Senate aims to go big in national security assistance package for key allies

Senate aims to go big in national security assistance package for key allies

The Senate is aiming to go big in its national security assistance package for key allies.

A bipartisan effort is emerging to send aid to Israel, Ukraine and Taiwan, as well as new resources to the Southern border, according to the top negotiators on those issues. As chaos grips the House, they say, the Senate has to move ahead.

“I would envision a supplemental that would have funding for Israel, for Ukraine’s fight against Russian aggression, funding to send a message to China about Taiwan, and funding to strengthen our wide-open borders,” said Sen. Susan Collins (R-Maine), the top appropriator on the Republican side.

Senate Foreign Relations Chair Ben Cardin (D-Md.) said that a big assistance package “makes sense” provided people can keep out provisions that might sink the bill on partisan terms.

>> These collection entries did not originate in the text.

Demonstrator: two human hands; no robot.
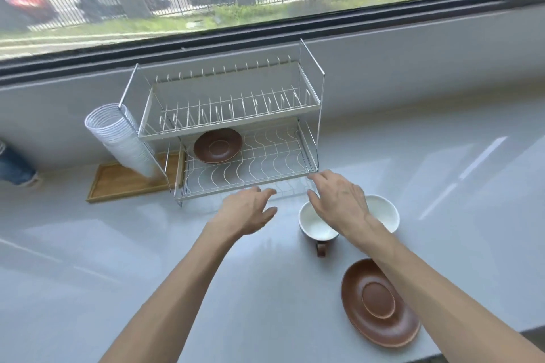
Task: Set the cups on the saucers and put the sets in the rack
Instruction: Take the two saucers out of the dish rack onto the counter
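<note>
A two-tier wire rack (295,174) stands on the white counter by the window. One brown saucer (217,146) lies on its lower shelf at the left. Two cups, white inside, stand in front of the rack: the nearer cup (317,227) has a brown handle, the other cup (383,212) is partly hidden by my right arm. A second brown saucer (379,302) lies near the counter's front edge at the right. My left hand (249,211) hovers open just before the rack. My right hand (336,199) is open above the cups, fingers near the rack's front corner.
A stack of white paper cups (121,138) leans against the rack's left side over a wooden tray (118,183). A blue object (14,166) lies at the far left. The window ledge runs behind the rack. The counter's front edge is at the lower right.
</note>
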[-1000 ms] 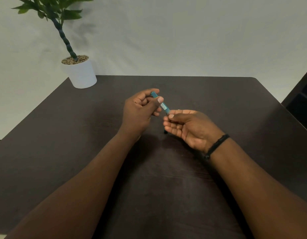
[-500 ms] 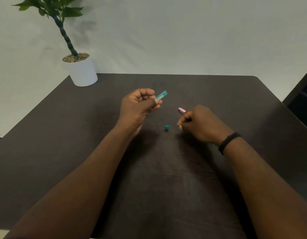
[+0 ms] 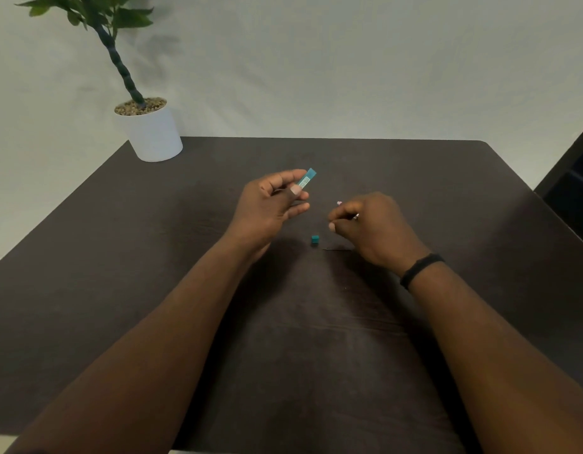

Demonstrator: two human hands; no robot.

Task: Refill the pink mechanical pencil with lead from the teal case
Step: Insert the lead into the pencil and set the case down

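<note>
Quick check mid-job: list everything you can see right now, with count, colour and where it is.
case: 1, teal with a pale label, held up in the left hand, open end pointing up and away
cap: 1, teal, on the table between the hands
pencil: 1, pink, mostly hidden in the right hand, only its tip showing past the knuckles
lead: 1 thin dark line on the table just right of the cap; too fine to be sure
table: 1, dark brown, fills the view
pot: 1, white, far left corner of the table
plant: 1, green, in the pot
wristband: 1, black, right wrist
left hand: pinches the case
right hand: curled round the pencil
</note>
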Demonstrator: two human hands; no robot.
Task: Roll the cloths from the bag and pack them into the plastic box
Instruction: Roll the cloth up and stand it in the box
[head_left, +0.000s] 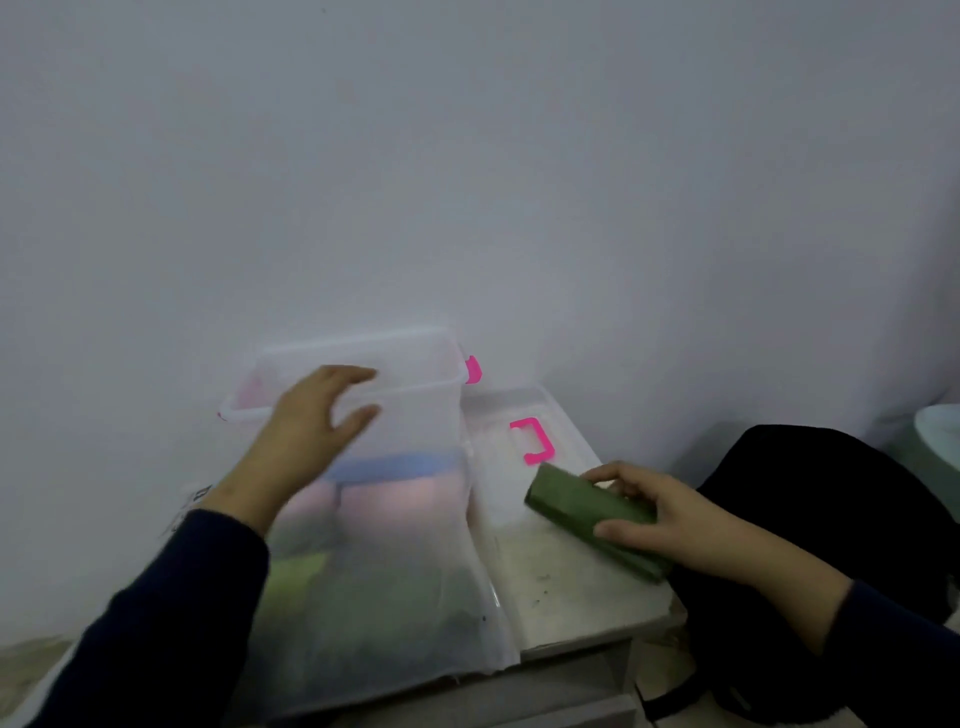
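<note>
A tall translucent plastic box (415, 415) with pink clips stands against the wall. Through its front wall several rolled cloths show: blue, pink and green ones. My left hand (311, 421) hovers over the box's near rim with fingers spread, holding nothing. My right hand (660, 519) grips a rolled dark green cloth (582, 512) above the box's lid (524, 467), which lies flat to the right of the box. A black bag (831, 519) sits at the right, behind my right hand.
The lid has a pink handle (535, 441) and rests on a small pale table (571, 670) whose front edge is near me. A plain wall rises right behind the box. A pale round object (940, 431) shows at the right edge.
</note>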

“Ukraine and Israel are urgent. They need immediate attention under the committees in my jurisdiction. Taiwan’s important also,” Cardin said in an interview. “Having additional resources on the border makes sense. I support that. As long as there’s no poison pills.”

Such a package could be quite large, and it’s not hard to envision the Biden administration’s ask nearing $100 billion given some of the previous requests. The Biden administration’s unfilled three-month request for Ukraine was $24 billion and Sen. Chris Coons (D-Del.) estimated Israel will need roughly $10 billion, in addition to $8 billion for global humanitarian needs. An Israel-Ukraine-Taiwan-border package “could be a robust request,” Coons said.

Senate Majority Leader Chuck Schumer said on Tuesday that Cardin, Senate Armed Services Chair Jack Reed (D-R.I.) and Appropriations Chair Patty Murray (D-Wash.) will lead negotiations for Senate Democrats; their counterparts on the GOP side are Sens. Jim Risch (R-Idaho), Roger Wicker (R-Miss.) and Collins (R-Maine), respectively.

Wicker said he wants to see the bill run through the end of fiscal 2024, alleviating the need to pass multiple bills in a presidential election year. Many Republicans only want to have a fight about Ukraine once before November 2024.

Cardin said if top Senate committee leaders plus Schumer and Senate Minority Leader Mitch McConnell can come to an agreement, it will go a long way to speeding things through the Senate. He said he hopes the Senate can move in the next couple of weeks.

Of course, that’s just half the battle: Moving that package through the House could prove difficult given conservative resistance to Ukraine funding. Speaker candidate Jim Jordan is more skeptical of Ukraine aid than most Republicans and some Republicans in the Senate warned on Tuesday they would not support linking Israel and Ukraine aid.

“I would support giving military aid to Taiwan conditioned on them taking serious steps in their own defense,” said Sen. Josh Hawley (R-Mo.). “Linking Israel to Ukraine aid, I would not support.”

Joe Gould contributed to this report.